[Date Prev][Date Next][Thread Prev][Thread Next][Date Index][Thread Index]

Re: [Xen-devel] Fwd: [v3 14/15] Update Posted-Interrupts Descriptor during vCPU scheduling




> -----Original Message-----
> From: Dario Faggioli [mailto:dario.faggioli@xxxxxxxxxx]
> Sent: Wednesday, July 15, 2015 12:03 AM
> To: Wu, Feng
> Cc: Jan Beulich; Tian, Kevin; keir@xxxxxxx; George Dunlap;
> andrew.cooper3@xxxxxxxxxx; xen-devel; Zhang, Yang Z
> Subject: Re: [Xen-devel] Fwd: [v3 14/15] Update Posted-Interrupts Descriptor
> during vCPU scheduling
> 
> On Tue, 2015-07-14 at 14:08 +0000, Wu, Feng wrote:
> >
> > > -----Original Message-----
> > > From: Dario Faggioli [mailto:dario.faggioli@xxxxxxxxxx]
> 
> > >  - do you need to perform an action upon context switch (on prev and/or
> > >    next vcpu)?
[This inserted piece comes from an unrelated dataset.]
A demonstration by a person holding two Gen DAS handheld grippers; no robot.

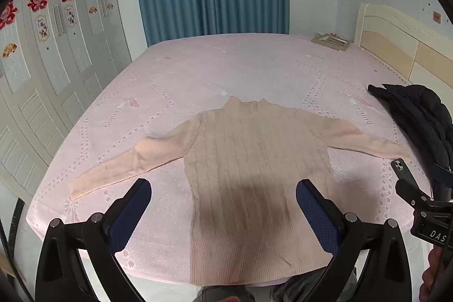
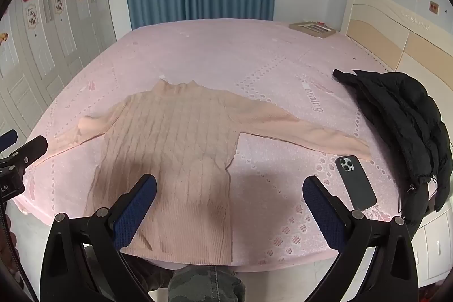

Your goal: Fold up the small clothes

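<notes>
One sweater [image 1: 254, 177] cuff — behind phone [image 1: 400, 170].

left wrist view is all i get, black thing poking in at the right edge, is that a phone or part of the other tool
Observer: It is a phone, lying flat, camera side up, on the bed; the right wrist view shows all of it.
Operator: is it touching the sweater
Observer: Barely apart: its top end lies just below the cuff of the sweater, on the bed cover.
Operator: anything past it
Observer: A black jacket is heaped along the bed's right edge, hanging partly over a white cabinet.
</notes>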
If yes, there's an arch specific path in there already;
> > >  - do you need to perform an action when a vcpu wakes-up? If yes, we
> > >    need an arch hook in vcpu_wake();
> > >  - do you need to perform an action when a vcpu goes to sleep? If yes,
> > >    we need an arch hook in vcpu_sleep_nosync();
> > >
> > > I think this makes a more than fair solution. I happen to like it even
> > > better than the centralized approach, actually! That is for personal
> > > taste, but also because I think it may be useful for others too, in
> > > future, to be able to execute arch specific code, e.g., upon wakes-up,
> > > in which case we will be able to use the hook that we're introducing
> > > here for PI.
> > >
> > > Thanks and Regards,
> > > Dario
> >
> > Hi Dario,
> >
> Hi,
> 
> > Thanks for the suggestion! I made a draft patch for this idea,
> >
> Great!
> 
> > It may have
> > some issues since It is just a draft version, kind of like prototype, I post
> > it here just like to know whether it is meet your expectation, if it is I
> > can continue with this direction and this may speed up the upstreaming
> > process.
> >
> Yes, I think this is a good approach, and the proper way for this
> feature to interact with the scheduler.
> 
> I appreciate it is a draft, so I'm not performing a thorough review, but
> I'll try to at least give some comments, in the hope that it helps.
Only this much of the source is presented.